WHAT THE TASK REQUIRES
Go through the listing below from its first line and repeat each line exactly, ending at the line containing "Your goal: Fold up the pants" and including it.

-------- EXERCISE MATERIALS

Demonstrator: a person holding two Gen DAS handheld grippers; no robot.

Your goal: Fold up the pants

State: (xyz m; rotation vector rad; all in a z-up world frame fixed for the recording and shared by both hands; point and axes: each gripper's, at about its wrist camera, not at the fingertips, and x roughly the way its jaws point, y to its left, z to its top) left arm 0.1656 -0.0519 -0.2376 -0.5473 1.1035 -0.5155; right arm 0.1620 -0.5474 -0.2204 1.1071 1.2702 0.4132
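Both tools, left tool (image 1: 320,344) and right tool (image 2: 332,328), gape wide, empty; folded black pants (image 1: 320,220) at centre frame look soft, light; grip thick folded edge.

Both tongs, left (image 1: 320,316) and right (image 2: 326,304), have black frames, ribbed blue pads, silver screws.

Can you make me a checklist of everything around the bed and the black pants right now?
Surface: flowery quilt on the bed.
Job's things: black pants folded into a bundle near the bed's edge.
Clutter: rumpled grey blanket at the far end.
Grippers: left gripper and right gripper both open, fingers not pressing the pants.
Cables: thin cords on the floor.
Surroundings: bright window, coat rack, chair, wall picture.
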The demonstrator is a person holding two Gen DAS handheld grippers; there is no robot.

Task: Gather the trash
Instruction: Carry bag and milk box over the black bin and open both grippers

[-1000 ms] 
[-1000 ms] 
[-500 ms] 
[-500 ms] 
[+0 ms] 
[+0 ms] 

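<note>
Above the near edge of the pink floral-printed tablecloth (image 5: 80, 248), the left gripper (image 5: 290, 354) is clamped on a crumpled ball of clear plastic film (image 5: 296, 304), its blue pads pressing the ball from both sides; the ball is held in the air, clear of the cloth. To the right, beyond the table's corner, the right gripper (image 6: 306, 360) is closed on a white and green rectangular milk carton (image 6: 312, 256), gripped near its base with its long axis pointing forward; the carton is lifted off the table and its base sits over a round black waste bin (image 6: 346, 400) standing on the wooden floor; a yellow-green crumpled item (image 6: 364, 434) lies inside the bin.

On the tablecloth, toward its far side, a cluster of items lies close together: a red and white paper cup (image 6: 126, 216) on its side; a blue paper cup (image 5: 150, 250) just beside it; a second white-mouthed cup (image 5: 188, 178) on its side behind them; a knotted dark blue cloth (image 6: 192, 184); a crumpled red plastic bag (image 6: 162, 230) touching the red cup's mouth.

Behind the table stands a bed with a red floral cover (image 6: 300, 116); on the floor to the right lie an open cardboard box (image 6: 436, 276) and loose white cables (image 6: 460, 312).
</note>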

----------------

EXPECTED OUTPUT
Demonstrator: a person holding two Gen DAS handheld grippers; no robot.

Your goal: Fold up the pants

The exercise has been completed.